BRIEF:
Look below for the line containing "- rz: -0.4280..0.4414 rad"; from there through the line containing "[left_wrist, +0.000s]", both lines included, please set down each line exactly and nothing else.
################
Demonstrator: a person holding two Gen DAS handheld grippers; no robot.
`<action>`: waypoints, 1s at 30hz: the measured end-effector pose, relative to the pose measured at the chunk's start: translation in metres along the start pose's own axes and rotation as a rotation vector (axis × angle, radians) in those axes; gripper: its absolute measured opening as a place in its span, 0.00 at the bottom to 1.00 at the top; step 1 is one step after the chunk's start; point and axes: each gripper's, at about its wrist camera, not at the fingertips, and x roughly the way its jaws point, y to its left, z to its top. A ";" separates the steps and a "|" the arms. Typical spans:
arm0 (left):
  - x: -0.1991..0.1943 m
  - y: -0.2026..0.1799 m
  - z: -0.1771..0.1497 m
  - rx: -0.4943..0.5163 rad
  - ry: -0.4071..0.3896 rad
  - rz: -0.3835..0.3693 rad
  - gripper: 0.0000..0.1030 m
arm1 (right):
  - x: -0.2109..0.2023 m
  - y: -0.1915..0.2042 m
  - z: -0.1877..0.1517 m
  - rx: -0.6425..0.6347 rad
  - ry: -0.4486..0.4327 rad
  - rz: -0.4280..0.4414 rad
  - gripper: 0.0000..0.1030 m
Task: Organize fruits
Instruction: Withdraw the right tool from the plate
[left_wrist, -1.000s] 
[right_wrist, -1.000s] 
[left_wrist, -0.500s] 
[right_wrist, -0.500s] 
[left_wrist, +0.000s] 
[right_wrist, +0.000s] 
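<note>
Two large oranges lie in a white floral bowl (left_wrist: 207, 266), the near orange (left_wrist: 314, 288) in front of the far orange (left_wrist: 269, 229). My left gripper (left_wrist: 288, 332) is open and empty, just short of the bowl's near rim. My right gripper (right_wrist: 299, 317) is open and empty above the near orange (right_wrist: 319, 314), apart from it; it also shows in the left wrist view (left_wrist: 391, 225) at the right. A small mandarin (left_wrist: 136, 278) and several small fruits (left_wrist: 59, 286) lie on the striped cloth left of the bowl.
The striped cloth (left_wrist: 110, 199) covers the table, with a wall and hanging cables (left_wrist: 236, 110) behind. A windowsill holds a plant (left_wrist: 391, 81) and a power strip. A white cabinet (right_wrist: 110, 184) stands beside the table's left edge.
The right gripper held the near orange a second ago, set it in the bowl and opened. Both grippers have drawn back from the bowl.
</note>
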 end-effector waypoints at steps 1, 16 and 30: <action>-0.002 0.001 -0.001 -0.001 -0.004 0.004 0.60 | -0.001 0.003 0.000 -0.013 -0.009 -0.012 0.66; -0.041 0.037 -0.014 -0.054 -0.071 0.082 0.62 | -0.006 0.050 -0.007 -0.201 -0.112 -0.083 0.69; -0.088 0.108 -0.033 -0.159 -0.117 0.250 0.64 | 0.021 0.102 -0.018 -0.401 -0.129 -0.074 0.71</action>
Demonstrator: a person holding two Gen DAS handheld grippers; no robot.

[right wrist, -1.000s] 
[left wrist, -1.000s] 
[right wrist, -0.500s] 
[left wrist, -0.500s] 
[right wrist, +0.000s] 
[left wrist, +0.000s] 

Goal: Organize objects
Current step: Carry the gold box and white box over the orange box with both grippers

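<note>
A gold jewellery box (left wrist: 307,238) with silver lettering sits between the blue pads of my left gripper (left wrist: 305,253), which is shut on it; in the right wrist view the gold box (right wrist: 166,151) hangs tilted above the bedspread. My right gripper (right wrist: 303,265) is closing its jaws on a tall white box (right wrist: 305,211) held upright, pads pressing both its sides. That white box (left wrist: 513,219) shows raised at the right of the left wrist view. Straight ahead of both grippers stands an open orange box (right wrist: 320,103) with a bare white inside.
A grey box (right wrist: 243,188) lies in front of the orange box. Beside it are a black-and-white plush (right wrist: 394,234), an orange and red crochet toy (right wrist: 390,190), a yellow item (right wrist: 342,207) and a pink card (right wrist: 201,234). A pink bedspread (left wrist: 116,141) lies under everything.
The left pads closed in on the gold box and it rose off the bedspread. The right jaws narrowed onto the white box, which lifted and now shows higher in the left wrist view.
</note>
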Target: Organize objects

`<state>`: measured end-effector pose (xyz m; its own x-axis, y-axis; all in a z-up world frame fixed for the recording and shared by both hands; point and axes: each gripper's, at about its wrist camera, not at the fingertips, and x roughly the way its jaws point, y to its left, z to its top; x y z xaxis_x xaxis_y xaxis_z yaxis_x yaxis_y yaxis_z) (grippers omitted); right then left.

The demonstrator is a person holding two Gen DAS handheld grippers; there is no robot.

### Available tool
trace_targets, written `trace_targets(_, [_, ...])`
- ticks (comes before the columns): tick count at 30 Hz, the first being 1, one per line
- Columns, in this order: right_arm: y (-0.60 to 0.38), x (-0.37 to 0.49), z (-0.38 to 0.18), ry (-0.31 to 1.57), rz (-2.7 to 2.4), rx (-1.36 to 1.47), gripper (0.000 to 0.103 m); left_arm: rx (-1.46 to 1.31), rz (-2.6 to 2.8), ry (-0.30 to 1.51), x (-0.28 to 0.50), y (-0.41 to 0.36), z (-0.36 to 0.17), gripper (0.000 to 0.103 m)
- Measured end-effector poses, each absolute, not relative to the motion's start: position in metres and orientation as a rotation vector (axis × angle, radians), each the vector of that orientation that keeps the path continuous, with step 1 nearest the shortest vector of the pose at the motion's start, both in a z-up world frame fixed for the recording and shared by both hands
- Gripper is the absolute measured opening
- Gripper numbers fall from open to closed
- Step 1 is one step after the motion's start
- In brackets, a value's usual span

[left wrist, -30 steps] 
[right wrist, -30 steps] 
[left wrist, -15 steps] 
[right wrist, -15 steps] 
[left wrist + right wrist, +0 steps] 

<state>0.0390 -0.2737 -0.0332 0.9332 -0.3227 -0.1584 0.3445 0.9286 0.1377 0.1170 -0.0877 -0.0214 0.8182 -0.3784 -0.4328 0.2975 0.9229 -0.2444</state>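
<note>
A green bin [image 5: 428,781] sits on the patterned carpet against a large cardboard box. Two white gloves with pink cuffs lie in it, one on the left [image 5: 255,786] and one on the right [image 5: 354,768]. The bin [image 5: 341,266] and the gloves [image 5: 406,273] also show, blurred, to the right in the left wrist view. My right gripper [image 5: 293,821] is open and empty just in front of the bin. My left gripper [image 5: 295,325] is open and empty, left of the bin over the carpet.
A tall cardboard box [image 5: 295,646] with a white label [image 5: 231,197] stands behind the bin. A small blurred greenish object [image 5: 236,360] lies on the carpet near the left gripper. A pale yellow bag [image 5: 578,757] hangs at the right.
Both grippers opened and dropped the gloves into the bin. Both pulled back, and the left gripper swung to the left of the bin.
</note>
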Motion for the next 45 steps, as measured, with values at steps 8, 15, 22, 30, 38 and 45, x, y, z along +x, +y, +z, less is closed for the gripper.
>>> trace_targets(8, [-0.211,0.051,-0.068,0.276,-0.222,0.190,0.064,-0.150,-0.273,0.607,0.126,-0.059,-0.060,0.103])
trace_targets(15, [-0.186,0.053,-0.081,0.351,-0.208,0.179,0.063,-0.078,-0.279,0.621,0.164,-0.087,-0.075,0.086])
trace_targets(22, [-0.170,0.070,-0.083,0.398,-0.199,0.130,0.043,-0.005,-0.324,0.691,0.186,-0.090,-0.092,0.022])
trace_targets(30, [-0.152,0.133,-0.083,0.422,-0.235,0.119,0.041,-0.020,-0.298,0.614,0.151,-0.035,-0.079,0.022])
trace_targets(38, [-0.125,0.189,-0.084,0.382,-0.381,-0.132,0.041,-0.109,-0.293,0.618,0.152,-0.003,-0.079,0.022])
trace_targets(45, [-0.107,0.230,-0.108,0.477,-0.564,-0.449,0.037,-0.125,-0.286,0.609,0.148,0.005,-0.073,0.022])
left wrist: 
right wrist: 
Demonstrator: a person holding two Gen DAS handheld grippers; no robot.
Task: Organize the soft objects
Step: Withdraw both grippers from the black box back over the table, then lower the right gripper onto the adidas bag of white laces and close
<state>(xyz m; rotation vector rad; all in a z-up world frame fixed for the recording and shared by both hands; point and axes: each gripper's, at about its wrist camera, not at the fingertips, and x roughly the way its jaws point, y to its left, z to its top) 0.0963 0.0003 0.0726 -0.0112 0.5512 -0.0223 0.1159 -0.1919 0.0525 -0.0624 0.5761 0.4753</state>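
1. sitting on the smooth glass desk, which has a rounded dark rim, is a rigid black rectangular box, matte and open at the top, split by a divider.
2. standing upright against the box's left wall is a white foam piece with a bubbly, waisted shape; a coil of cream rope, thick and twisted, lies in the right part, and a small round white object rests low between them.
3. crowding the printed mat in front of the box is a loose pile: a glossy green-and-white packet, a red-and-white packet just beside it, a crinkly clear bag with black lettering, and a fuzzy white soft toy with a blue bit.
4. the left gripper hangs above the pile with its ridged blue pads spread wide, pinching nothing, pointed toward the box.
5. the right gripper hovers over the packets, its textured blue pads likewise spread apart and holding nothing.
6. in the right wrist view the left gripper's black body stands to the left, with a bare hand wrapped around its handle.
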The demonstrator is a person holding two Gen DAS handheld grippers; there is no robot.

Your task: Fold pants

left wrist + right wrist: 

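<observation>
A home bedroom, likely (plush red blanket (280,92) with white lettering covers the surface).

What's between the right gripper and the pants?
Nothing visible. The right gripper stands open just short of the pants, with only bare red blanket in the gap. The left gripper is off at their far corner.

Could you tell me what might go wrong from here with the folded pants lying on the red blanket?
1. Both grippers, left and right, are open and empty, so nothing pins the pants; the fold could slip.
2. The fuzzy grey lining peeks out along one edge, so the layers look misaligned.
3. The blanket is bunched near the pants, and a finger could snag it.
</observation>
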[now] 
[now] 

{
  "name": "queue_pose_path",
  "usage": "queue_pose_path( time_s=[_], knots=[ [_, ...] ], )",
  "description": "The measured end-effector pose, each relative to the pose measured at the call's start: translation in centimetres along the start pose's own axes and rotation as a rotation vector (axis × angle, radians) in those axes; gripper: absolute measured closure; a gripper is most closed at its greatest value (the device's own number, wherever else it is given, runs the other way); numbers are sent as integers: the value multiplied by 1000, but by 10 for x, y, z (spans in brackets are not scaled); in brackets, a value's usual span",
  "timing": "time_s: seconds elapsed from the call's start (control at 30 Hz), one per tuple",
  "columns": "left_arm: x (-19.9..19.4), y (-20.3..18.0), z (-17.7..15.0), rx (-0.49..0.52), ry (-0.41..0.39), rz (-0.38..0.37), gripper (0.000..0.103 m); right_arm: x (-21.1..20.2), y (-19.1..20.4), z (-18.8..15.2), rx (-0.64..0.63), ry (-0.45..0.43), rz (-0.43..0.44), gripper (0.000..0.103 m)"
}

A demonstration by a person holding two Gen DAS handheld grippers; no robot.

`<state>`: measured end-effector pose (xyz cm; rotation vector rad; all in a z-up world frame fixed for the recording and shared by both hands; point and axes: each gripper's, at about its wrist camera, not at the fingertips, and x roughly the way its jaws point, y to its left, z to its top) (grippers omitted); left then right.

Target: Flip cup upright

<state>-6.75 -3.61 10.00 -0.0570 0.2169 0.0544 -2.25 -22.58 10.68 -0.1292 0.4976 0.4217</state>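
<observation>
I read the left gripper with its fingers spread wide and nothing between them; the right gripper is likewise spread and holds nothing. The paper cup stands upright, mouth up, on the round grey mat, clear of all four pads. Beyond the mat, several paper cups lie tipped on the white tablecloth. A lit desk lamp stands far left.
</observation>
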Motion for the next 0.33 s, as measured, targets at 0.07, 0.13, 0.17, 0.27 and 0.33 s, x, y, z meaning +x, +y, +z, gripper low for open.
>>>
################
FINISHED EXERCISE:
  - rz: -0.4280..0.4414 rad
  - gripper: 0.0000..0.1030 m
Task: Organize fruits
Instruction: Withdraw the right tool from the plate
[left_wrist, -1.000s] 
[right_wrist, -1.000s] 
[left_wrist, -0.500s] 
[right_wrist, -0.500s] 
[left_wrist, +0.000s] 

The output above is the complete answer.